L’Agence Nationale du Soutien à l’Emploi de Jeunes (ANSEJ) vient de réaffirmer que les dettes des bénéficiaires du crédit de l’agence ne seront pas effacés, mais les porteurs de projets, bénéficieront d’un échéancier afin de régler leurs situations respectives vis-à-vis de l’ANSEJ. Depuis sa création, l’ANSEJ a financé des milliers micro-entreprises portant sur des projets de qualité ont été créées à Oran, générant autant de postes d’emploi dans plusieurs domaines, dont l’agriculture, le bâtiment, les travaux publics et l’hydraulique. Selon les responsables de l’ANSEJ, cette augmentation « appréciable » revient au « rush » des universitaires et des diplômés des centres de formation professionnelle sur les crédits ANSEJ. L’agence accorde la priorité dans l’octroi des crédits aux jeunes universitaires et diplômés des centres de formation du secteur public ainsi que les jeunes issus des instituts de formation agréés pour assurer une meilleure gestion des projets et augmenter leurs chances de succès. L’accompagnement de ces jeunes est assuré par l’agence dans la concrétisation de leurs projets qui leur prodigue les conseils nécessaires pour éviter tout problème lié à une mauvaise gestion financière. Les activités de ces micro-entreprises créées par des jeunes universitaires touchent les secteurs de l’industrie, de l’hydraulique, des travaux publics, du bâtiment, de l’agriculture, de l’artisanat, de l’électronique et des professions libérales, indique-t-on. Cette opération s’inscrit dans le cadre de la stratégie adoptée par l’antenne d’Oran qui se concentre sur la qualité des projets en exploitant des brevets d’innovation et des idées bénéfiques pour le développement local et l’économie nationale.
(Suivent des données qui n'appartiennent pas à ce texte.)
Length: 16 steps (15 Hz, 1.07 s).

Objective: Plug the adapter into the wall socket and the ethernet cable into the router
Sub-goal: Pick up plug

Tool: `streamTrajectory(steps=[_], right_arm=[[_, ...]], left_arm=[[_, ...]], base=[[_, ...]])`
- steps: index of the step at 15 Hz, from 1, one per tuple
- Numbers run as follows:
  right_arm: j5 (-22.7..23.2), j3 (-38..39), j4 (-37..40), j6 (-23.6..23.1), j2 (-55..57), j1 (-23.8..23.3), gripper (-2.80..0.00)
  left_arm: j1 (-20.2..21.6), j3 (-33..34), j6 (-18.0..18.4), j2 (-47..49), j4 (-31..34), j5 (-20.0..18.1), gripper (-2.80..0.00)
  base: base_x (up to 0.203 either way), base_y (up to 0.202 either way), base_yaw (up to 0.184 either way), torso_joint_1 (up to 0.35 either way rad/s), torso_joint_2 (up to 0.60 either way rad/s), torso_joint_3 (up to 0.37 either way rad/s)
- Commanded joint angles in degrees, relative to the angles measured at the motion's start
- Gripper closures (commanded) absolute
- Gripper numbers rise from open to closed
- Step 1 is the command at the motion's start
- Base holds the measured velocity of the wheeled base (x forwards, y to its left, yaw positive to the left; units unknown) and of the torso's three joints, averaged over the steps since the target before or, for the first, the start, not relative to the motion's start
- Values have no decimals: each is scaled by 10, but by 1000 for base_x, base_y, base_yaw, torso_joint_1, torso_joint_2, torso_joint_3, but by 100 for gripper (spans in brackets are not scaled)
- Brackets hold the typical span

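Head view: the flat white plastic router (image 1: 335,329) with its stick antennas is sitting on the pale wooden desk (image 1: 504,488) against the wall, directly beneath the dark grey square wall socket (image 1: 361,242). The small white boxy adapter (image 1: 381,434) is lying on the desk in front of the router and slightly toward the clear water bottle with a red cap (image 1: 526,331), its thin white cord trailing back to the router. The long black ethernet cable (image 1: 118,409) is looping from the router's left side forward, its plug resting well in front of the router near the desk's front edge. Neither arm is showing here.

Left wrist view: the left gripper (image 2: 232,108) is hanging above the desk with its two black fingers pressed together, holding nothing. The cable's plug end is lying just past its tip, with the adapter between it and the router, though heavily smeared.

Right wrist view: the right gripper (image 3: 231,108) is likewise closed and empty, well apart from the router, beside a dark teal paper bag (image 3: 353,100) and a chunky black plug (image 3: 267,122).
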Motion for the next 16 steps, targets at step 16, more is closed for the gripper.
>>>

Le financement islamique à partir du 1er novembre

Et que le bonheur ne vient jamais seul, le ministre délégué auprès du Premier ministre, chargé des micro-entreprises, Nassim Diafat vient d’annoncer le recours à la finance islamique pour la promotion des micro-entreprises à compter du 1er novembre. Ce nouveau type de transaction financière, poursuit le ministre délégué, « facilitera la réalisation de l’objectif du Gouvernement de créer un million de micro-entreprises durant les 4 prochaines années ». Il a assuré que « les jeunes ayant bénéficié de crédits et d’aides financières dans le cadre de l’ANSEJ et n’ayant pas encore remboursé leurs dettes, ne seront pas emprisonnés ». Afin de faciliter le remboursement des dettes des jeunes ayant vendu leur matériel, « ces derniers bénéficieront d’un rééchelonnement sur une période de 15 ans », a-t-il ajouté. Pour les jeunes concernés par l’effacement ou l’exemption totale ou partielle de l’obligation de remboursement auprès l’ANSEJ, le ministre délégué a cité les cas des jeunes décédés ou ceux dont les entreprises ont été impactées par des catastrophes naturelles telles que les tremblements de terre et les inondations. L’effacement des dettes concerne également les personnes victimes d’un handicap moteur ou mental les empêchant de poursuivre leurs activités, ainsi que les jeunes dont le matériel a été saisi par les banques et qui sont restés redevables à l’ANSEJ à hauteur de 30%, ou encore ceux dont le matériel souffre d’usure et nécessité rénovation. L’ANSEJ connaîtra un changement radical dans ses volets organisationnels en y associant les représentants des associations dans son conseil d’orientation et l’adoption d’une nouvelle approche économique « permettant aux jeunes bénéficiaires du dispositif ANGEM d’élargir leurs activités au niveau de l’ANSEJ, a affirmé M. Diafat.